* Problem to work on *
Match the string "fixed" against each line below, and copy every line that matches.

(Recorded information begins)

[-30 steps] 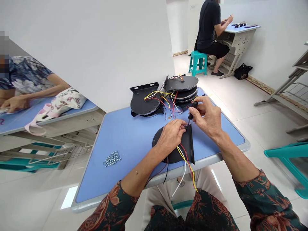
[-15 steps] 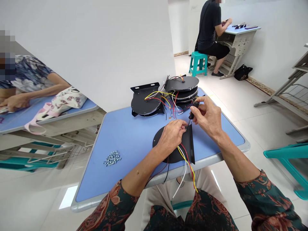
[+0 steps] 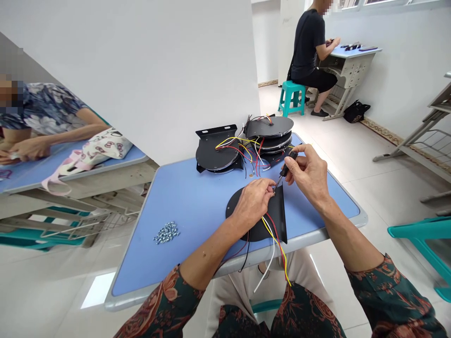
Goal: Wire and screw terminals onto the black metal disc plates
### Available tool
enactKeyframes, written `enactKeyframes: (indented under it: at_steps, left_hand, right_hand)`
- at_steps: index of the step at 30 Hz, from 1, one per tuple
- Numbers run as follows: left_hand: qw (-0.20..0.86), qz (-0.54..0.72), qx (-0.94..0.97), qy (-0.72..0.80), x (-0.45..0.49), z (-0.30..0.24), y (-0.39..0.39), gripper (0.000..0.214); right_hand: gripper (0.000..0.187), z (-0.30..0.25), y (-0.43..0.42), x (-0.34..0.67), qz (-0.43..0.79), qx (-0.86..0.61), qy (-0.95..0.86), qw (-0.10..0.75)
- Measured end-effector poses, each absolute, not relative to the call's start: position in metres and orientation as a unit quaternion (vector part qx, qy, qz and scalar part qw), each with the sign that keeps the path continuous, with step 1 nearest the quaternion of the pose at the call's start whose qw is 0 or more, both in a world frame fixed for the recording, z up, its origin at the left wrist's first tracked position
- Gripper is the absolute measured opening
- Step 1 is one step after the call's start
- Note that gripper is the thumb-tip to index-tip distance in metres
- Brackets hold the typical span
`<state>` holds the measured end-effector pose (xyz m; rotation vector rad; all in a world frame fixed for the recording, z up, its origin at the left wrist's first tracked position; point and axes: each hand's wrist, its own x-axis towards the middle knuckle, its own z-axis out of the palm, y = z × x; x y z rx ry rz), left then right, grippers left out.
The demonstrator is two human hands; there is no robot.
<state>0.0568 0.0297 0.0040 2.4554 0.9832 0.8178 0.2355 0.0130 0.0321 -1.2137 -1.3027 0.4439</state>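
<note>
A round black metal plate [image 3: 260,230] with one bent-up straight edge lies near the front of the blue desk. White, yellow and red wires [image 3: 272,234] come out of it and hang over the desk edge. My right hand [image 3: 308,176] is closed around the black handle of a screwdriver [image 3: 289,163], tilted with its tip down at the plate. Over the plate rests my left hand [image 3: 254,199], its thumb and fingers pinched close to the screwdriver tip. What those fingers pinch is too small to make out.
A pile of small silvery screws [image 3: 167,232] lies on the left of the blue desk [image 3: 190,202]. Black wired discs [image 3: 216,152] and a stack of similar discs [image 3: 269,127] stand at the back against a white wall. Two other people sit at desks nearby.
The view has shifted slightly. Both hands keep nearly the same place, with the screwdriver leaning a little more to the right. The plate stays put.
</note>
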Motion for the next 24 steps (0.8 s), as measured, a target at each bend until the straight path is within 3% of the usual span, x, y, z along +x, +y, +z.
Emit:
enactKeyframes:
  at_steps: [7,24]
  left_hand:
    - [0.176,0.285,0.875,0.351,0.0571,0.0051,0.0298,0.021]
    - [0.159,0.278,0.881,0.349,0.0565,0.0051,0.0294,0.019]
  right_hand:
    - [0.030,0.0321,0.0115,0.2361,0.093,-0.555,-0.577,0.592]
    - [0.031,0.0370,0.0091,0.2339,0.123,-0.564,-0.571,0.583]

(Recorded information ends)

* Task result *
- Measured end-effector poses, each absolute, not relative to the call's start: position in metres and orientation as a unit quaternion (vector part qx, qy, qz and scalar part qw), each with the sign that keeps the path continuous, with step 1 nearest the quaternion of the pose at the call's start whose qw is 0 or more, both in a world frame fixed for the recording, z up, its origin at the left wrist's first tracked position
`<state>` holds the measured end-effector pose (xyz m; rotation vector rad; all in a world frame fixed for the recording, z up, its origin at the left wrist's first tracked position; point and axes: each hand's wrist, its own x-axis towards the middle knuckle, its own z-axis out of the palm, y = z × x; x y z rx ry rz), left then right, grippers left out.

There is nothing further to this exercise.